Now professor of photography at Cleveland State University, Ohio, Hayashi received a Master of Fine Arts from Florida State University. Her work is included in the permanent collection of the Los Angeles County Museum of Art (LACMA), the Tokyo Museum of Photography, and the Victoria and Albert Museum of Art in London. She has an extensive exhibition history, including recent shows at the Cleveland Museum of Art, Ludwig Museum in Koblenz, Germany; the Oregon Nikkei Legacy Center in Portland, Oregon; and the Visual Studies Workshop, Rochester, New York.
Hayashi was awarded a Fulbright Fellowship in 2003 for work in India and Nepal. In addition, she has received grants and fellowships from the Ohio Arts Council, the National Endowment for the Arts, Arts Midwest, Florida Arts Council, Cleveland Visual Arts Award, and a 1997 Civil Liberties Educational Fund research grant. Her photographs have been widely published in significant journals and magazines including DoubleTake, Aperture, See, and Mother Jones.
- Virtual gallery with comprehensive documentation of Hayashi's oeuvre, including her most recent work photographing Hindu, Buddhist, and Jain temples ni Asia. Gallery 2 focuses on Hayashi's earlier photo collages of Japanese American internment camps and internees.

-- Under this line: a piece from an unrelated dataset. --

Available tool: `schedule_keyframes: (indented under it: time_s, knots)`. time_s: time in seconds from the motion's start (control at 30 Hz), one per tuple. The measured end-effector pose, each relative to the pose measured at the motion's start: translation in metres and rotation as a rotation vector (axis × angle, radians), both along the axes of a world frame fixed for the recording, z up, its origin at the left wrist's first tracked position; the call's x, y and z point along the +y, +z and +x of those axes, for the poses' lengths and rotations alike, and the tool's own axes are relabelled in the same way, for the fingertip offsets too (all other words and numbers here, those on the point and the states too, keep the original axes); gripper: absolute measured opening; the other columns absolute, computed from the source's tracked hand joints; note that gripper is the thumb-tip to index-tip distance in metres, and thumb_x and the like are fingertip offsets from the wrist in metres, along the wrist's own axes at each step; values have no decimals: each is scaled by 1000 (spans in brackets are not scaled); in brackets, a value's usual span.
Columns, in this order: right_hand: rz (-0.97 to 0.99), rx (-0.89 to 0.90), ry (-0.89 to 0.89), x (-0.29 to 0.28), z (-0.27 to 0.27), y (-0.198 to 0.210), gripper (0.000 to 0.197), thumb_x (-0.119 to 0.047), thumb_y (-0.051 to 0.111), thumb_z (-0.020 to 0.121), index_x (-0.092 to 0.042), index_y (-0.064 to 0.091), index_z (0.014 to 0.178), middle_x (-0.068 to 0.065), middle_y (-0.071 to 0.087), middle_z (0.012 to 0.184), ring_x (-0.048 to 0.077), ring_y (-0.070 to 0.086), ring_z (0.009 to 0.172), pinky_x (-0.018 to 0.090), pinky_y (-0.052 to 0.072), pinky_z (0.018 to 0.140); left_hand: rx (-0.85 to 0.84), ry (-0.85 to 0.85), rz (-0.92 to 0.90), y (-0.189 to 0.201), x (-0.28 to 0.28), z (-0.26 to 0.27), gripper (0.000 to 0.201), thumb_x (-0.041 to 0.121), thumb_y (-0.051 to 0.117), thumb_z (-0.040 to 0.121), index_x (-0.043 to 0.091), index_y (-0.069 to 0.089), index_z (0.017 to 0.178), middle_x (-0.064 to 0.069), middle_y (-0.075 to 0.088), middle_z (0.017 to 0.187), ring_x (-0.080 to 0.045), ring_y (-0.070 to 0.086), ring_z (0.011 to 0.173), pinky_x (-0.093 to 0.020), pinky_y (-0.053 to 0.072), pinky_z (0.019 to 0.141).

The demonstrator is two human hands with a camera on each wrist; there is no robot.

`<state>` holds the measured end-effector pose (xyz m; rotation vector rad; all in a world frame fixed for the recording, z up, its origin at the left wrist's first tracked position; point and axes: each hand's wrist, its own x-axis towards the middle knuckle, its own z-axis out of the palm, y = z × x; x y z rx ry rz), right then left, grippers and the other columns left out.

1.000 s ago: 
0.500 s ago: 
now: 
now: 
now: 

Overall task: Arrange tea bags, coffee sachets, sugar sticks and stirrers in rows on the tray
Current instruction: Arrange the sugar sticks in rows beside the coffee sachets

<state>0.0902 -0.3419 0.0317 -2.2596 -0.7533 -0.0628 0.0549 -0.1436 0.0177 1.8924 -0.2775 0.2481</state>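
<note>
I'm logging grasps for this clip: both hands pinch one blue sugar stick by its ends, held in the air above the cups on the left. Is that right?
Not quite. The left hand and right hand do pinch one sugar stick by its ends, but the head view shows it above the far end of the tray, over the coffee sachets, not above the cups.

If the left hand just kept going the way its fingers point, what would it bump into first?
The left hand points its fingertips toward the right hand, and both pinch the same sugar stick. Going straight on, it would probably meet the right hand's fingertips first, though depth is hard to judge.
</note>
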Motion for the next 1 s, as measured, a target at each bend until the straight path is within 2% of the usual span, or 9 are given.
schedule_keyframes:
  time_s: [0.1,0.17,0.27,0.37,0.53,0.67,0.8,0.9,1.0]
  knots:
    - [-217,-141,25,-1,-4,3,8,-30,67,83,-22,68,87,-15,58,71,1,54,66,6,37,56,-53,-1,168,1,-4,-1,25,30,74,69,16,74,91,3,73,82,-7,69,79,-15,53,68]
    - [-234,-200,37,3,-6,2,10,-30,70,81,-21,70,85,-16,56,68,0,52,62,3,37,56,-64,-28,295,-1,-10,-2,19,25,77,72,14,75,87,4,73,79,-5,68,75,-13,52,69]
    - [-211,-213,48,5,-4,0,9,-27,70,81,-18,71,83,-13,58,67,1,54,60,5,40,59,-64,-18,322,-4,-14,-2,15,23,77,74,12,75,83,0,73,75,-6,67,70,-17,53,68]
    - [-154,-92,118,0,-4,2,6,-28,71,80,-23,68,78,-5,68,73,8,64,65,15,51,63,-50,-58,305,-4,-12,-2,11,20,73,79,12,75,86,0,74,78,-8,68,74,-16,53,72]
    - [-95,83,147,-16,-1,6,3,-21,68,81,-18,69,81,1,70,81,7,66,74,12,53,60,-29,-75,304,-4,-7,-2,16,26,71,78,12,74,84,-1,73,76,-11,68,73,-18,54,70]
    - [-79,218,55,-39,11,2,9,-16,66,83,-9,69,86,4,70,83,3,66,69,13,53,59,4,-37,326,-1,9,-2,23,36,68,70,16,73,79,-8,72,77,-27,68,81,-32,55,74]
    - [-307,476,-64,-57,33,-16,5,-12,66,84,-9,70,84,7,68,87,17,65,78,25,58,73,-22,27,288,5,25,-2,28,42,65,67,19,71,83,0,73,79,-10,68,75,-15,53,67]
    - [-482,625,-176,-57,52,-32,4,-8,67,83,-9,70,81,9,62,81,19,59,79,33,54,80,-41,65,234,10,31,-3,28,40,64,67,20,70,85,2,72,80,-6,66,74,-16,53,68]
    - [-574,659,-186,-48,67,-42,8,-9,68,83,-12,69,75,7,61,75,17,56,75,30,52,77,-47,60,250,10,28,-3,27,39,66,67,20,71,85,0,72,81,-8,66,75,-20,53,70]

- Introduction: "This website ... hosts Professor Hayashi's creative research that deals with the internment of Americans of Japanese ancestry during World War II. This project started with Hayashi's panoramic photo collages which show the remnants of sites of Japanese American Internment camps during World War II and were symbolic of an archeological and historical memory. Professor Hayashi interviewed camp survivors in different areas of the United States and Canada which became part of the artwork installation in galleries and museums. She collected photographs taken by these camp survivors when cameras were contraband. Ms. Hayashi's project was a search for a collective memory, having been born in the camps, but having no memories of the camps. It was also a personal pilgrimage. These voices, photo collages, and snapshots have become a project that resonates today as we observe our history today."
- Exhibition: "Sights Unseen: The Photographic Constructions of Masumi Hayashi" (Los Angeles, Japanese American National Museum, May 31-September 14, 2003)
- "Panoramic Photo Collages of Prisons"; published in XConnect #7 (May 1997).
- Exhibition: "Masumi Hayashi: The Sacred and the Sublime" (Los Angeles, White Room Gallery, July 10-August 16, 2003)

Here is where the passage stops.